● **Activity**
Nothing outside the range is to be copied. From the entries below, reproduce exactly the lines starting at the one with "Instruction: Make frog" and ending at the one with "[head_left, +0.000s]", without pictures.

● **Listed records**

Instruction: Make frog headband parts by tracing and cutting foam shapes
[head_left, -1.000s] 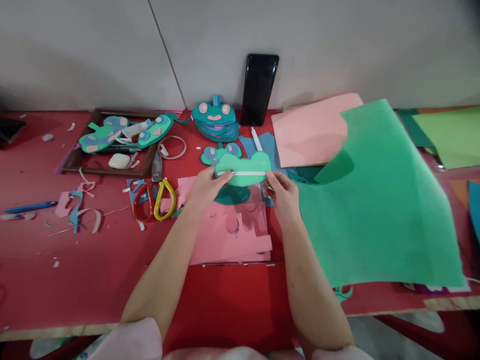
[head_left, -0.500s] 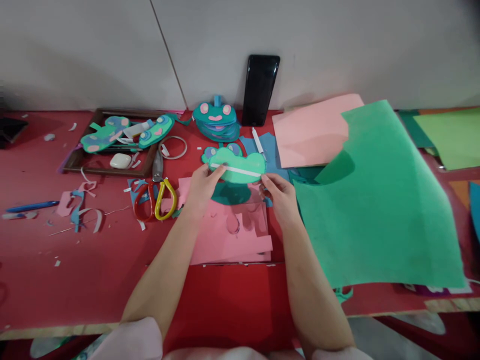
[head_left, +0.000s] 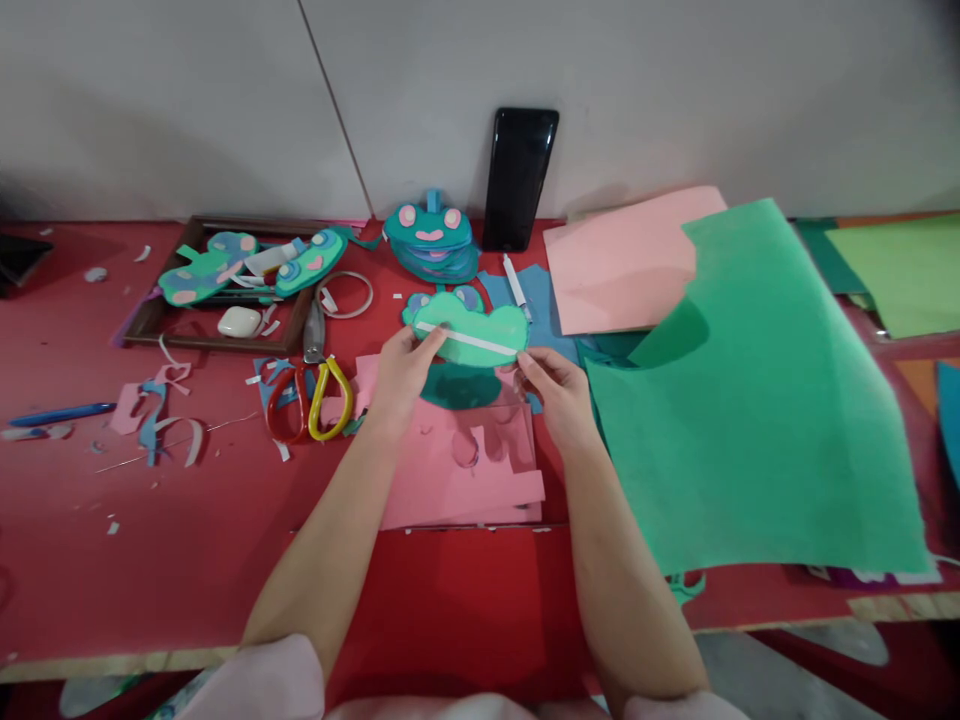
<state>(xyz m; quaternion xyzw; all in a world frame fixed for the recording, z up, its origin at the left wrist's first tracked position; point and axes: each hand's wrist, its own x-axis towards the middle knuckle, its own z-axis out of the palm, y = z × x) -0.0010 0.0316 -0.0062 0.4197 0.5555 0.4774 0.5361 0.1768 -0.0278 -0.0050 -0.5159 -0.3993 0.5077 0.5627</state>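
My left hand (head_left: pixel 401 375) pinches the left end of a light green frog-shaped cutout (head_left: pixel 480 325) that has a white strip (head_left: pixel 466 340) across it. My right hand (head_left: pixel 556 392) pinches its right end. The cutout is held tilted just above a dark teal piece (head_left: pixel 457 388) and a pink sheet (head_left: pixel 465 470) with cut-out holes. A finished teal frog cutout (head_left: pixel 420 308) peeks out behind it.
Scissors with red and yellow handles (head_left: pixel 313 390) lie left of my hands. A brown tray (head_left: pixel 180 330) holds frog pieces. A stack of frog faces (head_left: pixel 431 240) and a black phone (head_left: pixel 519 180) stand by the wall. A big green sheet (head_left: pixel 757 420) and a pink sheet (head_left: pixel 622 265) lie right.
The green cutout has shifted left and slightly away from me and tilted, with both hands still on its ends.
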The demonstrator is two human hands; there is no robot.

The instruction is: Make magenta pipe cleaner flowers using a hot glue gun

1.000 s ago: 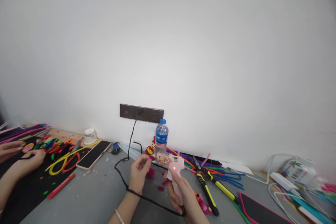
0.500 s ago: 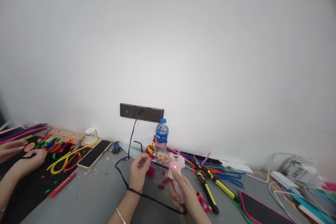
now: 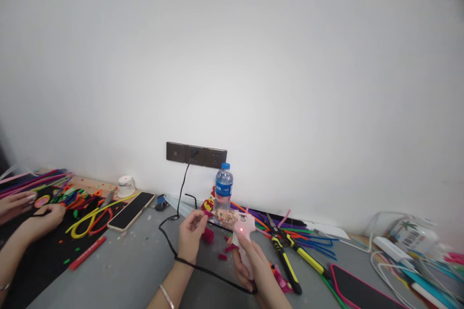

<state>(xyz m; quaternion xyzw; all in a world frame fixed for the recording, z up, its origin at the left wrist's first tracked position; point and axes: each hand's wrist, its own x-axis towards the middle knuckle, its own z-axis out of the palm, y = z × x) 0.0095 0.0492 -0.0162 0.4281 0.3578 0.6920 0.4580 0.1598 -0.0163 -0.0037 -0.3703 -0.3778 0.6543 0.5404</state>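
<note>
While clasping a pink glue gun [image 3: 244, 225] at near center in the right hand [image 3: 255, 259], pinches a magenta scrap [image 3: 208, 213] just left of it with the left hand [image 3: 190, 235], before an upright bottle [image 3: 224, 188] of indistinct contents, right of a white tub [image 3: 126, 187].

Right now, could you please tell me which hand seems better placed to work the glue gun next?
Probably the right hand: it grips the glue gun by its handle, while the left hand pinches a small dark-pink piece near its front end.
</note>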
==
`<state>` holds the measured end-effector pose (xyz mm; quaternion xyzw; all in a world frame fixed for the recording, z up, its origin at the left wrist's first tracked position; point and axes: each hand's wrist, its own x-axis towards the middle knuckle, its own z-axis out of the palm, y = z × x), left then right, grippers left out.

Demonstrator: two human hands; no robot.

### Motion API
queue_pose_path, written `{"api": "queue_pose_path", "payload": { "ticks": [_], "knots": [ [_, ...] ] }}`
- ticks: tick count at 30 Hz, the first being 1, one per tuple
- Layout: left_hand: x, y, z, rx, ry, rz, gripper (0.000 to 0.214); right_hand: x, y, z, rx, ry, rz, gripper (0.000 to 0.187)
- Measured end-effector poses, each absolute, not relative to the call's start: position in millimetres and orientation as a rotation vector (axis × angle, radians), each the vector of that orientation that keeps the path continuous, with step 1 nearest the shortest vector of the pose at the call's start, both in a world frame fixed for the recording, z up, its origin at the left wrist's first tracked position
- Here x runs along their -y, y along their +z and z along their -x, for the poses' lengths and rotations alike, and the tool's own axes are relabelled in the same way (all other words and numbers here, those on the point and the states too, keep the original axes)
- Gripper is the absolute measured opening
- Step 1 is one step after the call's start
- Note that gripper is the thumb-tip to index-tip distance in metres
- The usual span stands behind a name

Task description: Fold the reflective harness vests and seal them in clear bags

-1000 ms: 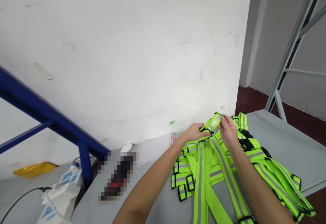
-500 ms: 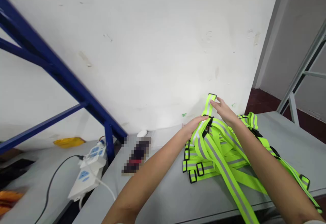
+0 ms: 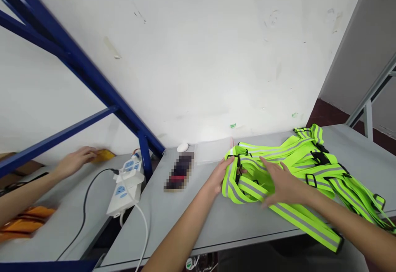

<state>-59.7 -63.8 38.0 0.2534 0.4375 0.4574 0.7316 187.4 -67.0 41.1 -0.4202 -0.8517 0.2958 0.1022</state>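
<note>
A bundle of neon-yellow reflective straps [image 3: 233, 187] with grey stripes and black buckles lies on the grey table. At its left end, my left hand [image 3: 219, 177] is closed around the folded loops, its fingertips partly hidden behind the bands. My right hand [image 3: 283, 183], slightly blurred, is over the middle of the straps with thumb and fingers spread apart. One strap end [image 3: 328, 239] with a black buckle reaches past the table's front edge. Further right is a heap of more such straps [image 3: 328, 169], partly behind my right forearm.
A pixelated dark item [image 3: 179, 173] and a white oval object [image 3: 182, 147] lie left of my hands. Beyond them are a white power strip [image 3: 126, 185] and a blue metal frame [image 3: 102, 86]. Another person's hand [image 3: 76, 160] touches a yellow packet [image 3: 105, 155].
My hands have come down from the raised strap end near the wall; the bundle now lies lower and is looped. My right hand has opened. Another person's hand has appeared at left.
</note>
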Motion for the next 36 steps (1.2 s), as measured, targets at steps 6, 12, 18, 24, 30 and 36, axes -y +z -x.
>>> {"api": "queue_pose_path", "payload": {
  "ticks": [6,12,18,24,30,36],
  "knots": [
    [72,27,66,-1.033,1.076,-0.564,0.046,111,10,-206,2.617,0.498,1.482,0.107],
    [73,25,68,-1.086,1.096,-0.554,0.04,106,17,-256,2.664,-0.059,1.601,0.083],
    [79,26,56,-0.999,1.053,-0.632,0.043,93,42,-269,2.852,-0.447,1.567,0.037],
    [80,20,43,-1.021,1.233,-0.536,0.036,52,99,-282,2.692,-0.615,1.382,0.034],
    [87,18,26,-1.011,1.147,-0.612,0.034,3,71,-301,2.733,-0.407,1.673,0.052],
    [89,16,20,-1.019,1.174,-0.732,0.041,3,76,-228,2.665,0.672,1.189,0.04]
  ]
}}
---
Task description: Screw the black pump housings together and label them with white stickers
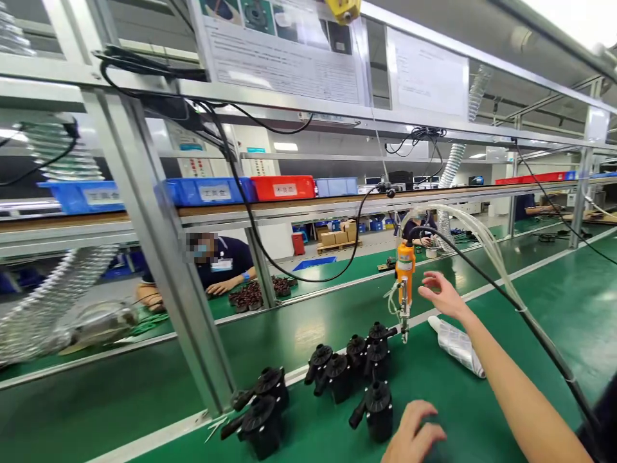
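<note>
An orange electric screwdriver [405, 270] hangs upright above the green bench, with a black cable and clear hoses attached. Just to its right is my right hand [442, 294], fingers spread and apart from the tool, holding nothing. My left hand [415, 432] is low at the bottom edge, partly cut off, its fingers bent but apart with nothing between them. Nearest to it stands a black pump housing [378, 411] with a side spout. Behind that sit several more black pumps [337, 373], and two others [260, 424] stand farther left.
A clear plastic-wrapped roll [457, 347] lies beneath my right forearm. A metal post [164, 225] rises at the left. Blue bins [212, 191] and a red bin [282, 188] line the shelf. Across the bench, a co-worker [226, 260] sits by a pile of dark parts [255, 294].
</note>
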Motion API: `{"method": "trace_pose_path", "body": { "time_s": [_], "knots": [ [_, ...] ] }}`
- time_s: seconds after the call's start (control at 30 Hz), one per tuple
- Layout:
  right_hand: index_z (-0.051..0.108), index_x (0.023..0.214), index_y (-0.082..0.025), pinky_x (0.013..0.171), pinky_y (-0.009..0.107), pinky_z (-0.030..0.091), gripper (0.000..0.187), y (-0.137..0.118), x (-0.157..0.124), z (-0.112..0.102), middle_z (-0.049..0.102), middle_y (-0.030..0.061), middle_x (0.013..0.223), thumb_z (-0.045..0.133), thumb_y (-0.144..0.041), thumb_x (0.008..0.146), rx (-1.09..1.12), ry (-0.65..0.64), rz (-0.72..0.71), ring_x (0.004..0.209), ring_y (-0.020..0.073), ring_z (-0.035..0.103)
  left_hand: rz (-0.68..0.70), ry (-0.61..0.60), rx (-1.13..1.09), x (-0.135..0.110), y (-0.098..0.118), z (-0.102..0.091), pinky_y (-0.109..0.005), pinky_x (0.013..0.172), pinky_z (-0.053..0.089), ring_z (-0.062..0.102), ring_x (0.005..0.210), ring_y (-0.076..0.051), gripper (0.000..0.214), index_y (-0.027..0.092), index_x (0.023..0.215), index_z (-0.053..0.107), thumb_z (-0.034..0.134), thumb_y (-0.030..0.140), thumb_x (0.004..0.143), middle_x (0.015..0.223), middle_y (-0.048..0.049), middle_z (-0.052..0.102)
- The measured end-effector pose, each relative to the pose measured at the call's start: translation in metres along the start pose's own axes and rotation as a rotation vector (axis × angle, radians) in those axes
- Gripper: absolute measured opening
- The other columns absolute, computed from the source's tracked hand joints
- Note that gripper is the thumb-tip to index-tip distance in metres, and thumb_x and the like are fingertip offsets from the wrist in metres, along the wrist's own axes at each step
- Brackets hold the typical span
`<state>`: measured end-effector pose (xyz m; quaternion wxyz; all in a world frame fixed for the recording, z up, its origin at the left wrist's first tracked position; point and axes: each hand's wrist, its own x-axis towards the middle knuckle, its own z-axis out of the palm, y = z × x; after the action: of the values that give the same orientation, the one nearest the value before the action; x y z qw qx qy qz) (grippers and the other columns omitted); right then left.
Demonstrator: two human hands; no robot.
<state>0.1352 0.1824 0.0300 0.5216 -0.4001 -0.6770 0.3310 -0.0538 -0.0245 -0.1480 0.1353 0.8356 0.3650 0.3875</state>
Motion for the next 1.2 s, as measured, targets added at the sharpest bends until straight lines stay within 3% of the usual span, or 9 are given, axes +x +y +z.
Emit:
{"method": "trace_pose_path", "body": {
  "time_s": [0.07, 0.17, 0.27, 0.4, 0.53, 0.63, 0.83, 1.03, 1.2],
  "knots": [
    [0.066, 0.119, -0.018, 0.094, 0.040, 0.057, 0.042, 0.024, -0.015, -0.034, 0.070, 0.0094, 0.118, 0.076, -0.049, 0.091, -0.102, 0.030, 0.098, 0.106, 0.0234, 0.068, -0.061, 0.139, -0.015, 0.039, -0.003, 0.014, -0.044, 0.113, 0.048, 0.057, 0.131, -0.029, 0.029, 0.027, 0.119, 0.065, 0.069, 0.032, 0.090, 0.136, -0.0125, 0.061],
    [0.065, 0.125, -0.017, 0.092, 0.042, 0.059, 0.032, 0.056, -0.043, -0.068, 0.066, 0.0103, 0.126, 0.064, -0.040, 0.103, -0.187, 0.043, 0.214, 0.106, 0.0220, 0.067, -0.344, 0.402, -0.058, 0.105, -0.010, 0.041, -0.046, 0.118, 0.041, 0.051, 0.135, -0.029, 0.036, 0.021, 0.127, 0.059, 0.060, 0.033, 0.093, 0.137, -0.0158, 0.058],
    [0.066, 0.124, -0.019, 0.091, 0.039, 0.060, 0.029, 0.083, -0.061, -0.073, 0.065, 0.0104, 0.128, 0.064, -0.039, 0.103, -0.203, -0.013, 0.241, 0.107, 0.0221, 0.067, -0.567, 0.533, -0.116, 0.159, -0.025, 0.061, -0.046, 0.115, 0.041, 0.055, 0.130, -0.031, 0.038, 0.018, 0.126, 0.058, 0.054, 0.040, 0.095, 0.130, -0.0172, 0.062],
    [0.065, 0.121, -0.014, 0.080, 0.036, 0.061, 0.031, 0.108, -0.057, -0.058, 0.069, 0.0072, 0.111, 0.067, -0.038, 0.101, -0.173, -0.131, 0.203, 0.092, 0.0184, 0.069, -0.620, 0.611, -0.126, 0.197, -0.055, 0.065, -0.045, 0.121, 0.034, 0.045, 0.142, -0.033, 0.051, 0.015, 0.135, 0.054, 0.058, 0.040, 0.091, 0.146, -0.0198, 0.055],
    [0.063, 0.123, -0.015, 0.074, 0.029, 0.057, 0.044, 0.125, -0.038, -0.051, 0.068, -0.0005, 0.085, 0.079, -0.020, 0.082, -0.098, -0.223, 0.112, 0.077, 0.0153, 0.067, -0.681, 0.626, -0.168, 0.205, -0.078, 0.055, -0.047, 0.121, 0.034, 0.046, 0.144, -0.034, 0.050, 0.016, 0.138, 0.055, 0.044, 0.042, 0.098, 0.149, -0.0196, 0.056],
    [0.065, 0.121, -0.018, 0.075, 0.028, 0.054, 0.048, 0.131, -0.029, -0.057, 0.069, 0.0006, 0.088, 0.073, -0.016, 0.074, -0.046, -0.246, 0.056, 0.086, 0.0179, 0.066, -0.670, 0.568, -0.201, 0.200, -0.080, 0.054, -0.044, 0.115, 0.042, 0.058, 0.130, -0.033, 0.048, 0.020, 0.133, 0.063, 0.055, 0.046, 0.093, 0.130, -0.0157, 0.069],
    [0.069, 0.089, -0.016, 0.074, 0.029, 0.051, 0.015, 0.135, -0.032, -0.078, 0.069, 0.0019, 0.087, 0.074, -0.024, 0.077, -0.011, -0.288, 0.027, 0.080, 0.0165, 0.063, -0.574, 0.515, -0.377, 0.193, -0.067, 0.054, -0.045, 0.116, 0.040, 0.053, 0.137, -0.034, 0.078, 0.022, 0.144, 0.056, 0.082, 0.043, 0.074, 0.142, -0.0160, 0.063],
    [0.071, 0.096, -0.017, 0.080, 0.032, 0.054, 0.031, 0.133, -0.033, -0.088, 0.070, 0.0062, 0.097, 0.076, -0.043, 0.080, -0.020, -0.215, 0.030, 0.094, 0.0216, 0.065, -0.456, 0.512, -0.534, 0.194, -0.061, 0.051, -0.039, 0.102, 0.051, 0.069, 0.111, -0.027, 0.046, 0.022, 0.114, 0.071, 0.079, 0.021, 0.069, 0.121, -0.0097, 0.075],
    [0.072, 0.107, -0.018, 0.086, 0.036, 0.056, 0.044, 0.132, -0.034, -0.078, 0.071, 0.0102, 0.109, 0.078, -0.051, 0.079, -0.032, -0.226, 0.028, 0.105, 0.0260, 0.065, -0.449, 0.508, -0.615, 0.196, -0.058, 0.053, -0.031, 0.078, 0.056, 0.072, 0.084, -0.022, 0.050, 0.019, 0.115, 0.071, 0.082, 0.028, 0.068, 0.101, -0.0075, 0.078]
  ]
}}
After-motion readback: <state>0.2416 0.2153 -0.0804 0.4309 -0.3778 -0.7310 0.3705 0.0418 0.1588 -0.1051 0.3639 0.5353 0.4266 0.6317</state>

● **Exercise response**
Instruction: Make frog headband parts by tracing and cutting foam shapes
[head_left, -1.000s] 
[head_left, -0.500s] 
[head_left, +0.000s] 

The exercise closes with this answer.